Of course, this is not a comprehensive guide on how to properly set up a campaign for greatness. As I said in the opening of this post, I’m not really sure how to run great open-ended campaigns either and I’m digging into this whole topic precisely because I am trying to discover how. But in my opinion, all these points that I made should make every campaign more interesting and fun compared to not doing them.

I am eager to see how these things will work out for me when I try to apply them in practice.

4 thoughts on “Making RPGs live up to their promise”

  1. love the bit about the ‘promise of role playing games’ – you can do anything, go anywhere. Absolutely what drew me to the hobby.

    that said, it’s a tall order for the GM to create and simulate a world.
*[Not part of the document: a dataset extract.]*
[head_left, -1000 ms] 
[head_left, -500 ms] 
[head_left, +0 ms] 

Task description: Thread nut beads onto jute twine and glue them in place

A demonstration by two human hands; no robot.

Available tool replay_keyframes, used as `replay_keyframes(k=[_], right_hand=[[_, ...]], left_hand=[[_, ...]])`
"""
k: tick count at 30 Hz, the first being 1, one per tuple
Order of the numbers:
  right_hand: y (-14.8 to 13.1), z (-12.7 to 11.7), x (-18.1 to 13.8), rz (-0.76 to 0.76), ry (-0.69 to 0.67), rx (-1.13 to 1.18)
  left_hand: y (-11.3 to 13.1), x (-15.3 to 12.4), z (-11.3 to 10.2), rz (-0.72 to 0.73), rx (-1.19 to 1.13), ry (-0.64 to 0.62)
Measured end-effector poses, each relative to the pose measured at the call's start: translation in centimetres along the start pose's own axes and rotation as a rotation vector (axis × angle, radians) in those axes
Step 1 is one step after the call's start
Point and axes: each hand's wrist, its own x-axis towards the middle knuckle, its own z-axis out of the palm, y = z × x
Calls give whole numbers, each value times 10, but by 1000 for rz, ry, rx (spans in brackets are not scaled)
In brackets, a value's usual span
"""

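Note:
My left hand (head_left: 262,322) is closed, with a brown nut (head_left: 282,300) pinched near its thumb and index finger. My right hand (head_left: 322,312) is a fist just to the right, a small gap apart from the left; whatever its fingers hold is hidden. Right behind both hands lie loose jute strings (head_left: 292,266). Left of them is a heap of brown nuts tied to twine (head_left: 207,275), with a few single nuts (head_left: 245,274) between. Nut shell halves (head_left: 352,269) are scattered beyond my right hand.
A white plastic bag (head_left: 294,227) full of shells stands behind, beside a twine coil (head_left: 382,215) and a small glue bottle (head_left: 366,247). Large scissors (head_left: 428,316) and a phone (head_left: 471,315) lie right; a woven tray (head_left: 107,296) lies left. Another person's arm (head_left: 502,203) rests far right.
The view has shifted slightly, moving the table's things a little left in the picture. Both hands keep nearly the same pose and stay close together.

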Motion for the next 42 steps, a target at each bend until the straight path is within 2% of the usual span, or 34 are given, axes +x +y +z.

Old School D&D, with its many procedures and examples, gives pretty good guidelines for creating spaces in which the GM can adjudicate infinite possibilities with some degree of confidence – dungeons, wildernesses, settlements, etc. For a different style of game, figuring out what to prep outside of location-based adventures or linear sequences of scenes (aka railroad) isn’t exactly intuitive, though I suppose many games give guidance.

    1. Which is precisely because we need to find a better way to set up and prepare games. Creating and simulating a world is not feasible. I think we need to start by putting the focus on actual gameplay first.
      (Which isn’t a new idea. I’ve seen it as far back as Apocalypse World.)

  2. I’ve been having success with an old-school campaign that has a lot of story.
    If you have a specific question, I will check back and answer it for you. ;)

    VS

  3. Spent some time cogitating before writing but I’ll still likely much something up.

    First: IMHO your realizations and points are solid.

    Second: There are a LOT of DM’s out there blazing this trail. But it entails letting go of a LOT that WotC has instilled. And once you let go you see the divisions all around and wonder how anyone could NOT make this commitment.

    Third: It IS a significant chicken/egg problem. One that IMHO is best resolved by bouncing back and forth. You don’t need to create the early Qing Dynasty but you should be aware that such a thing exists in your world. Same with a river basin like the Amazon. You needn’t map and name every peak in the Andes to acknowledge that the Andes exist.

    Fourth: EVERYTHING is a plot hook. Recently had a party undertake a hundred mile journey along a trade road. Every day they met 1-3 caravans. At the end of the journey Player A complained that the trip was boring. Random encounters. A little hunting and foraging. And occasional stay in a small village. I asked about the LAST caravan they met. The one leaving the larger city. Where was it going? What was it carrying? Why? Player B had the lightbulb moment. They were laden with Plot Hooks! Half a dozen or more in every caravan.

    And so I’m not sure whet VS is saying above about an old-school campaign “having a lot of story.” “Having” a story is the problem. For the PC’s it’s about creating THEIR story, not finding the ones that the writer put there in advance.